REQUIRED WORK - Could you tally the lines in the listing below that include the word "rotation"? Respond with the total alone.

EXERCISE MATERIALS -

- Opening Delimiter -

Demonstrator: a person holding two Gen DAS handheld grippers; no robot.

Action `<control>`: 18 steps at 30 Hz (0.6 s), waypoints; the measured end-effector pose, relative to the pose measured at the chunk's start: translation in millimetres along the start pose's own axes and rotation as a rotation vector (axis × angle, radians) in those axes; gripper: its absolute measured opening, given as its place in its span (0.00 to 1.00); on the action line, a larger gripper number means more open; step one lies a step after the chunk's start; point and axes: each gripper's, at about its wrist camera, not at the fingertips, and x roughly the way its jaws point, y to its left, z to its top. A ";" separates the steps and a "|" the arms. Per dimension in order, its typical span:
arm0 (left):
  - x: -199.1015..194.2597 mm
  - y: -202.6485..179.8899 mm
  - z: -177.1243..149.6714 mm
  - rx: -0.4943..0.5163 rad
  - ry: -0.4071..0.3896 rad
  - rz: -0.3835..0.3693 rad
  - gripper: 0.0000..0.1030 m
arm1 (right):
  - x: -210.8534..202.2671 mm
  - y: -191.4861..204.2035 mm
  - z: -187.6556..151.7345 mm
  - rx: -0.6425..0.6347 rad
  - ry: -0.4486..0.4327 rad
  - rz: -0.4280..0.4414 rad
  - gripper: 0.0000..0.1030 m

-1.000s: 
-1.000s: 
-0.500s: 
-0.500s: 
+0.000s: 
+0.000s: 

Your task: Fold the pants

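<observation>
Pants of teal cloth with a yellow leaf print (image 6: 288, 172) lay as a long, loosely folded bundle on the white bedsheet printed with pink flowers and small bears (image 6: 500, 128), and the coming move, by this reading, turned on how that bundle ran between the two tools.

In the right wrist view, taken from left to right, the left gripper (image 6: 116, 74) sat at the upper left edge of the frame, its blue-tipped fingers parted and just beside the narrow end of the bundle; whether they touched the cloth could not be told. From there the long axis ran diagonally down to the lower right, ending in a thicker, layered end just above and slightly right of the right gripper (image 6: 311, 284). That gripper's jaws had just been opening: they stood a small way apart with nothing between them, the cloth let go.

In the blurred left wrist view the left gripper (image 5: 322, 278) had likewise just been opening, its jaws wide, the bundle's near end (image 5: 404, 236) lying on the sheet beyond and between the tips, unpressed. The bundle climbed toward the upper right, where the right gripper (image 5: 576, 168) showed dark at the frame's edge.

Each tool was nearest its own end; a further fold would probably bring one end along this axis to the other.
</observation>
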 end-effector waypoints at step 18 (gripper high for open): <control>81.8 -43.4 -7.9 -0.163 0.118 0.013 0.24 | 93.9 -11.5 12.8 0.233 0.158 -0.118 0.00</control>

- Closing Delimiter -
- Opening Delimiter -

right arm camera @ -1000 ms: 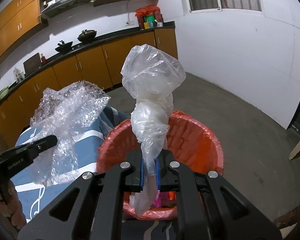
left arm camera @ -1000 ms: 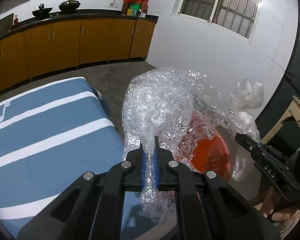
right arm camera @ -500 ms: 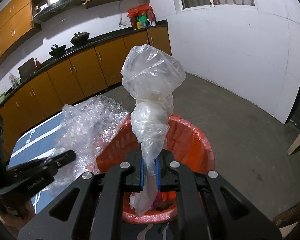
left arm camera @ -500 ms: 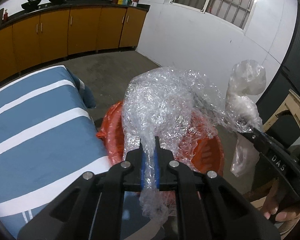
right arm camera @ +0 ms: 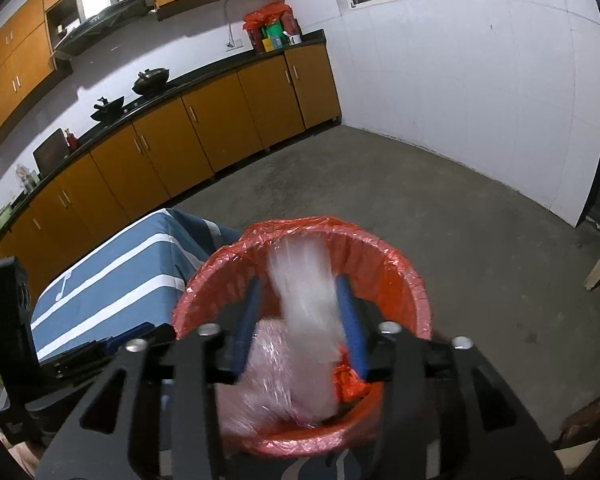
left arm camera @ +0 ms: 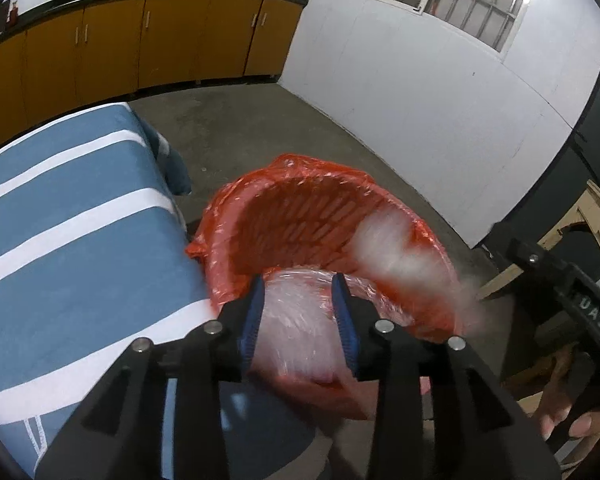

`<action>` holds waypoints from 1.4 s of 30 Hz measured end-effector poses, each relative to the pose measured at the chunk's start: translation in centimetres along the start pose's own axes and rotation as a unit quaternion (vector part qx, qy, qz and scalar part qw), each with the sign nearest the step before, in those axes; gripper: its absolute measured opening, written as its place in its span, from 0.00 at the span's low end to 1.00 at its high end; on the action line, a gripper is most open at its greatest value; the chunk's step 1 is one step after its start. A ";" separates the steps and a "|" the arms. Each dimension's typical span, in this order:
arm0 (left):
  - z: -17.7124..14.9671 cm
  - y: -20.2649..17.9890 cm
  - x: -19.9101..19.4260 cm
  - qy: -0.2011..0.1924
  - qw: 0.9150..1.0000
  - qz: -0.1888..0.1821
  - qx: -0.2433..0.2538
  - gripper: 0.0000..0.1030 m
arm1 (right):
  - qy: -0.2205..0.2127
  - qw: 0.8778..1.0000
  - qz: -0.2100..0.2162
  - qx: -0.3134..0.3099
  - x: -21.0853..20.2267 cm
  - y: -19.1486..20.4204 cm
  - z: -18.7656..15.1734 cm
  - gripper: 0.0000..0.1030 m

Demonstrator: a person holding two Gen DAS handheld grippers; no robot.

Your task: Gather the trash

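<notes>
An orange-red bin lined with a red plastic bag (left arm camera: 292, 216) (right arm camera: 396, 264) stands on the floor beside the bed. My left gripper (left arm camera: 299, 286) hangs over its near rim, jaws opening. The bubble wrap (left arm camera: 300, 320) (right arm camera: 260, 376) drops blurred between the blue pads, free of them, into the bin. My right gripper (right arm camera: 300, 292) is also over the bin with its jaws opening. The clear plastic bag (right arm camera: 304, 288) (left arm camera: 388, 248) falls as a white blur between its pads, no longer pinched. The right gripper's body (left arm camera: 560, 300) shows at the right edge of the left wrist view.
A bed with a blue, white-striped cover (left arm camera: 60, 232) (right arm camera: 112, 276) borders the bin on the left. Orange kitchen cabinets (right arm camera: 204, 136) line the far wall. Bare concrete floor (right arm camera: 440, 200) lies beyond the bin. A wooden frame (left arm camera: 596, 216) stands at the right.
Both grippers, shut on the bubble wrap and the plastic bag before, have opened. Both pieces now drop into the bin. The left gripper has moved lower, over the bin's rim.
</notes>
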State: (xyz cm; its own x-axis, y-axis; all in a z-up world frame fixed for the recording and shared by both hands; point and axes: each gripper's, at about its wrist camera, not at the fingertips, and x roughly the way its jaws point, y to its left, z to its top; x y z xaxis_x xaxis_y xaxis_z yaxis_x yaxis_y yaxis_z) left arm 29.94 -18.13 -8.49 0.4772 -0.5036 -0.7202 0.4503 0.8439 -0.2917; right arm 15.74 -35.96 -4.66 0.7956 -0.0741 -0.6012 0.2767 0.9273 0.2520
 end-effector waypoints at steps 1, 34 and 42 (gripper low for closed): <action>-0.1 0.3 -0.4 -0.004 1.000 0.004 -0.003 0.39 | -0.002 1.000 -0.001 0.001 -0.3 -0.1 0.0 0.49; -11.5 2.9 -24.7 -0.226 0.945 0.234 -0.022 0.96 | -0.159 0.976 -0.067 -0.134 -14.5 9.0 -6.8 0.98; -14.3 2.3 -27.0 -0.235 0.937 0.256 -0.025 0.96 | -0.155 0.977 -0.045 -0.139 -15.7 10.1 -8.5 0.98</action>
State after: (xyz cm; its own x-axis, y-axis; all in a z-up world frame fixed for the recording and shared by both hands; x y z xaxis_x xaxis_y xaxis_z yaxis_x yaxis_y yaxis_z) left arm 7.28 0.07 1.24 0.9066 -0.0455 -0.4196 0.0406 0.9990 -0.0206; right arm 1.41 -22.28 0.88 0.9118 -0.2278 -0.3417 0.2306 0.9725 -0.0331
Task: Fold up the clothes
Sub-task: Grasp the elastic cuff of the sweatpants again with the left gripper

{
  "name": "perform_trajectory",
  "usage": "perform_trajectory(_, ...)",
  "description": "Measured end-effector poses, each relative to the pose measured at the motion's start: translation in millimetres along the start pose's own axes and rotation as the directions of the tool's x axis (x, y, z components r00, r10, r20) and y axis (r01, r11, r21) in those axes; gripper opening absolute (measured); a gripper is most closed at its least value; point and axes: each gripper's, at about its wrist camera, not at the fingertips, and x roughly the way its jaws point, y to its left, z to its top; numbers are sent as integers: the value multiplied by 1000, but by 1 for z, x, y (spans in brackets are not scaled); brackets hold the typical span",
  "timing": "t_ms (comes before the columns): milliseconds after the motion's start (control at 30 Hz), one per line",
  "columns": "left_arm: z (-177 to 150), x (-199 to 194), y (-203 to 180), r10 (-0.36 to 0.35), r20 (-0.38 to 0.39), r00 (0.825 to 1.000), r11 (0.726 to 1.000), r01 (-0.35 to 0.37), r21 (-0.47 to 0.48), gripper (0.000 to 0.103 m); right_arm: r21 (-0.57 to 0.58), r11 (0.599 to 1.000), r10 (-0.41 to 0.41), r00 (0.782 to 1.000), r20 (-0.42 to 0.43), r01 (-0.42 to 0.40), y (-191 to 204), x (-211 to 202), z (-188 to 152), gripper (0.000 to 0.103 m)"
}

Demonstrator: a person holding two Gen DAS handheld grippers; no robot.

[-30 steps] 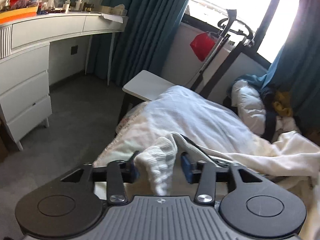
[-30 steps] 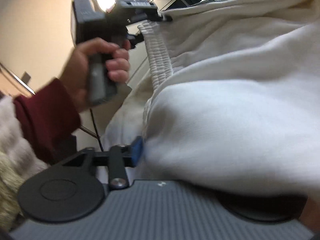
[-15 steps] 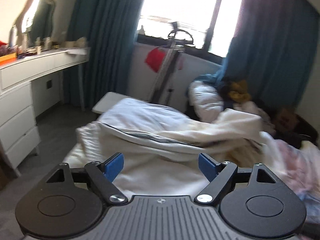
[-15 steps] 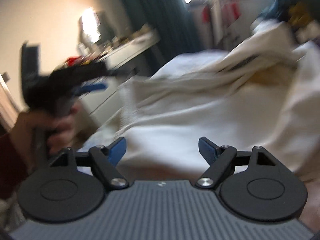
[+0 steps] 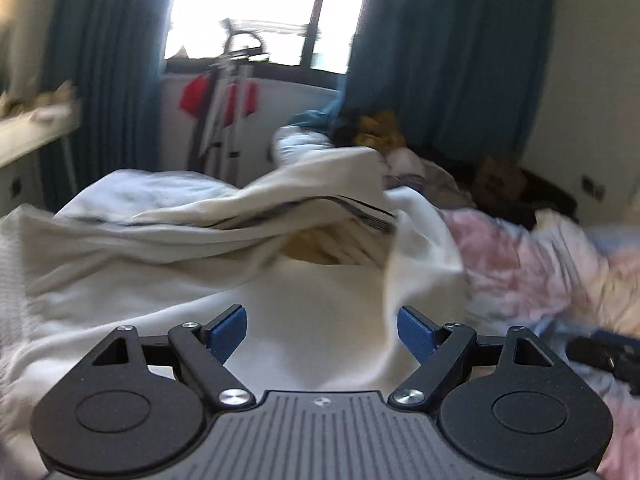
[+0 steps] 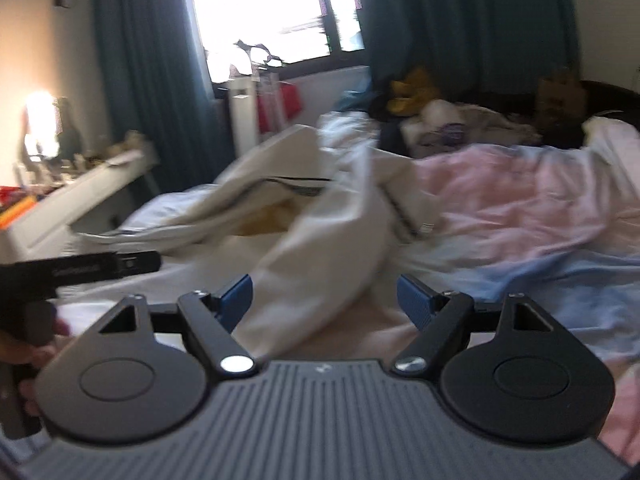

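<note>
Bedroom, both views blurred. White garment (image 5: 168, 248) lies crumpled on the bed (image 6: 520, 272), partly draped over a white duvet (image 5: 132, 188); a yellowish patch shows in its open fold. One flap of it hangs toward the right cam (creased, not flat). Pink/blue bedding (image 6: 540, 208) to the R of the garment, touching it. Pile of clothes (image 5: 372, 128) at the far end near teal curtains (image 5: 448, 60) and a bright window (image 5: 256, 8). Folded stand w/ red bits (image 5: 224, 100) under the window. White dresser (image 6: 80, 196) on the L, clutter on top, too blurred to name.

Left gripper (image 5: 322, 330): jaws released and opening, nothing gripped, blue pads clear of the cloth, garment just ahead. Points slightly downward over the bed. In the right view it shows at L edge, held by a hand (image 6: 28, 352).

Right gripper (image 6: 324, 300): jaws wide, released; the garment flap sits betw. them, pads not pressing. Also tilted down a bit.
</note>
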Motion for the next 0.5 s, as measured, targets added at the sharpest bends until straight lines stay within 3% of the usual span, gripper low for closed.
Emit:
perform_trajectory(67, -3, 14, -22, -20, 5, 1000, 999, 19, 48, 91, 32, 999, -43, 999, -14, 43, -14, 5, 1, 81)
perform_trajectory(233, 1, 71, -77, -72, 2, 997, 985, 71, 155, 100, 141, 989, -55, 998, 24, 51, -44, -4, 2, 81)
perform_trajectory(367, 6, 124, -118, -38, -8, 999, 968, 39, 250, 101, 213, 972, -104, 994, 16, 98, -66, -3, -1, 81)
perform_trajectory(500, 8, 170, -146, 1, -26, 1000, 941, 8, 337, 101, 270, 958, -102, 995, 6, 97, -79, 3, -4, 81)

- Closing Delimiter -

RESULT OF THIS TASK - 3